Task brief: Your task is to copy every line below that contains the word "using".

Content starts

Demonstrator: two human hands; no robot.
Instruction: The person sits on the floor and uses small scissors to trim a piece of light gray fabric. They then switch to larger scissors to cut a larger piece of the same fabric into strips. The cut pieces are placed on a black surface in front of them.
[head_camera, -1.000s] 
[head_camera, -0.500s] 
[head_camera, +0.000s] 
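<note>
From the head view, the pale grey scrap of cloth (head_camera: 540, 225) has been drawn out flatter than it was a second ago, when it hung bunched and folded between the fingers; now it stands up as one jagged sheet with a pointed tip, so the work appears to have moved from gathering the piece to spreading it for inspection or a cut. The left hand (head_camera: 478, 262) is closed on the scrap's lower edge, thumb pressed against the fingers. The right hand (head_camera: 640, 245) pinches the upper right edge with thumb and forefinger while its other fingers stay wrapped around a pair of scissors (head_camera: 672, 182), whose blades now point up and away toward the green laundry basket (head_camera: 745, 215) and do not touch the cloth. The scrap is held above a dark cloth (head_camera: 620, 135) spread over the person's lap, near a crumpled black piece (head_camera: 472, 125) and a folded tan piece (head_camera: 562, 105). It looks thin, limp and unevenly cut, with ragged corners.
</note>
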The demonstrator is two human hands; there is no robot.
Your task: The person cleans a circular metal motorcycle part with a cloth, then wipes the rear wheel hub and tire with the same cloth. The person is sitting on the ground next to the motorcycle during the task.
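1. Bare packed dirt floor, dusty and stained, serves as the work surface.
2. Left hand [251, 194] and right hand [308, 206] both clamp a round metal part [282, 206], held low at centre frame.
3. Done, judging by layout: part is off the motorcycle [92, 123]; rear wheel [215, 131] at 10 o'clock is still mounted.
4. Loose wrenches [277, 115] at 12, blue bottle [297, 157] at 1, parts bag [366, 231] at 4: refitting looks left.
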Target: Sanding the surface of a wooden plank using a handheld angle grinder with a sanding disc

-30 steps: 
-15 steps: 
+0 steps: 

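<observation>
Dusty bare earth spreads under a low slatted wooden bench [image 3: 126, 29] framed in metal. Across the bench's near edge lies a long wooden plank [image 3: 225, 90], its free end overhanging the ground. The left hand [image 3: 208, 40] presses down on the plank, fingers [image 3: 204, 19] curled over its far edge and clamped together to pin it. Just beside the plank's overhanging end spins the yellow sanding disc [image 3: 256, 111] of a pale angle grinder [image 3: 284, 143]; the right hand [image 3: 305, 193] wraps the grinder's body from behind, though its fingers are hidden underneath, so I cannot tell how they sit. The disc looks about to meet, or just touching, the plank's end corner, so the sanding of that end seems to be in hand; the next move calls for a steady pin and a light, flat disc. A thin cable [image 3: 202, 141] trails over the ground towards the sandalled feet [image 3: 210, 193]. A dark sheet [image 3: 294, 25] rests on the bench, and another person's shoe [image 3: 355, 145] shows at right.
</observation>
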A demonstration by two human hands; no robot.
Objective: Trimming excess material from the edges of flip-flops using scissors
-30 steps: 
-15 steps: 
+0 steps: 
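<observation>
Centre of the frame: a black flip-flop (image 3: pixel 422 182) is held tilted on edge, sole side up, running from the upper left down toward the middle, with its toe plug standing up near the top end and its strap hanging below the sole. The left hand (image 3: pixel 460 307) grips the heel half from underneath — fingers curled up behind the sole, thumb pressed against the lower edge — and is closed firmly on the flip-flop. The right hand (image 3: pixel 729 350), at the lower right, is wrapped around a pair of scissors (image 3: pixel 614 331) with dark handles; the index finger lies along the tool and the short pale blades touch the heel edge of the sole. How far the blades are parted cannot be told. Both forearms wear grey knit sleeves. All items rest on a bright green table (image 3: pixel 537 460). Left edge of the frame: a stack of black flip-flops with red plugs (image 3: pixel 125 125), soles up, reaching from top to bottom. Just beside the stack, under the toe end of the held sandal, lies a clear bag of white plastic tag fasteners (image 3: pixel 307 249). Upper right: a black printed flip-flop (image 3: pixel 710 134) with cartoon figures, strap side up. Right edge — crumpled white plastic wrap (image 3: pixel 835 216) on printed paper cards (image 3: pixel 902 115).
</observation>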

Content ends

Result for this exercise:
Target: Sanding the surface of a wooden plank using a handheld angle grinder with a sanding disc
Objective: Trimming excess material from the edges of flip-flops using scissors

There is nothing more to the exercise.